Re: large range read in Cassandra

2015-02-02 Thread Dan Kinder
For the benefit of others, I ended up finding out that the CQL library I
was using (https://github.com/gocql/gocql) at this time leaves paging page
size defaulted to no paging, so Cassandra was trying to pull all rows of
the partition into memory at once.
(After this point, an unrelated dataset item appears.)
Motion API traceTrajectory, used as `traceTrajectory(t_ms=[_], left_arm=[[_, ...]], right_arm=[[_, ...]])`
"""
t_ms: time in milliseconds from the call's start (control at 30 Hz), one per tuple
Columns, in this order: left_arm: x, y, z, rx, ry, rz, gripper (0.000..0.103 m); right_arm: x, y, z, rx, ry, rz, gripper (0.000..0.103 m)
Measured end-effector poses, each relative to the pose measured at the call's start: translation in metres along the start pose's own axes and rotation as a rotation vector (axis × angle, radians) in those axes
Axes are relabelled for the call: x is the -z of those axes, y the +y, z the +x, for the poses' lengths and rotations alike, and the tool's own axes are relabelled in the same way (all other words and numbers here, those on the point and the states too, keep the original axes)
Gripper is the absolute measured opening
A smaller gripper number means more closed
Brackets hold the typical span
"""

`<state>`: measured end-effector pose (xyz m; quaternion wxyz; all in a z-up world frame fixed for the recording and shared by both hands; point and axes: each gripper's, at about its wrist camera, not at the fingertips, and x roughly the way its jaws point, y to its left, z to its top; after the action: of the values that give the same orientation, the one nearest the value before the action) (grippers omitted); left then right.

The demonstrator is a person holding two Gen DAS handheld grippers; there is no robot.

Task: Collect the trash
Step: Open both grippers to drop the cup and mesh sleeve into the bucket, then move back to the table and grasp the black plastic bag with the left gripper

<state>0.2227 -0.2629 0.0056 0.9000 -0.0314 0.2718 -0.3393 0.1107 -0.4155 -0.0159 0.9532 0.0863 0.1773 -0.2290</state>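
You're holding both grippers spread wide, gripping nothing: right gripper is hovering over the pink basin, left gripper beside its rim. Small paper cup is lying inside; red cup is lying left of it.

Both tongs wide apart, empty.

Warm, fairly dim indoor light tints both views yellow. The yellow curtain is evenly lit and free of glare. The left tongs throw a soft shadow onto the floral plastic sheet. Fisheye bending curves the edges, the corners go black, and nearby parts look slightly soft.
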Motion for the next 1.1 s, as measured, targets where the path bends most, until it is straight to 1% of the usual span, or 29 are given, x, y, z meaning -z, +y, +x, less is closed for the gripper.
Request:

Setting the page size to a reasonable
number seems to have done the trick.

On Tue, Nov 25, 2014 at 2:54 PM, Dan Kinder dkin...@turnitin.com wrote:

 Thanks, very helpful Rob, I'll watch for that.

 On Tue, Nov 25, 2014 at 11:45 AM, Robert Coli rc...@eventbrite.com
 wrote:

 On Tue, Nov 25, 2014 at 10:45 AM, Dan Kinder dkin...@turnitin.com
 wrote:

 To be clear, I expect this range query to take a long time and perform
 relatively heavy I/O. What I expected Cassandra to do was use auto-paging (
 https://issues.apache.org/jira/browse/CASSANDRA-4415,
 http://stackoverflow.com/questions/17664438/iterating-through-cassandra-wide-row-with-cql3)
 so that we aren't literally pulling the entire thing in. Am I
 misunderstanding this use case? Could you clarify why exactly it would slow
 way down? It seems like with each read it should be doing a simple range
 read from one or two sstables.


 If you're paging through a single partition, that's likely to be fine.
 When you said range reads ... over rows my impression was you were
 talking about attempting to page through millions of partitions.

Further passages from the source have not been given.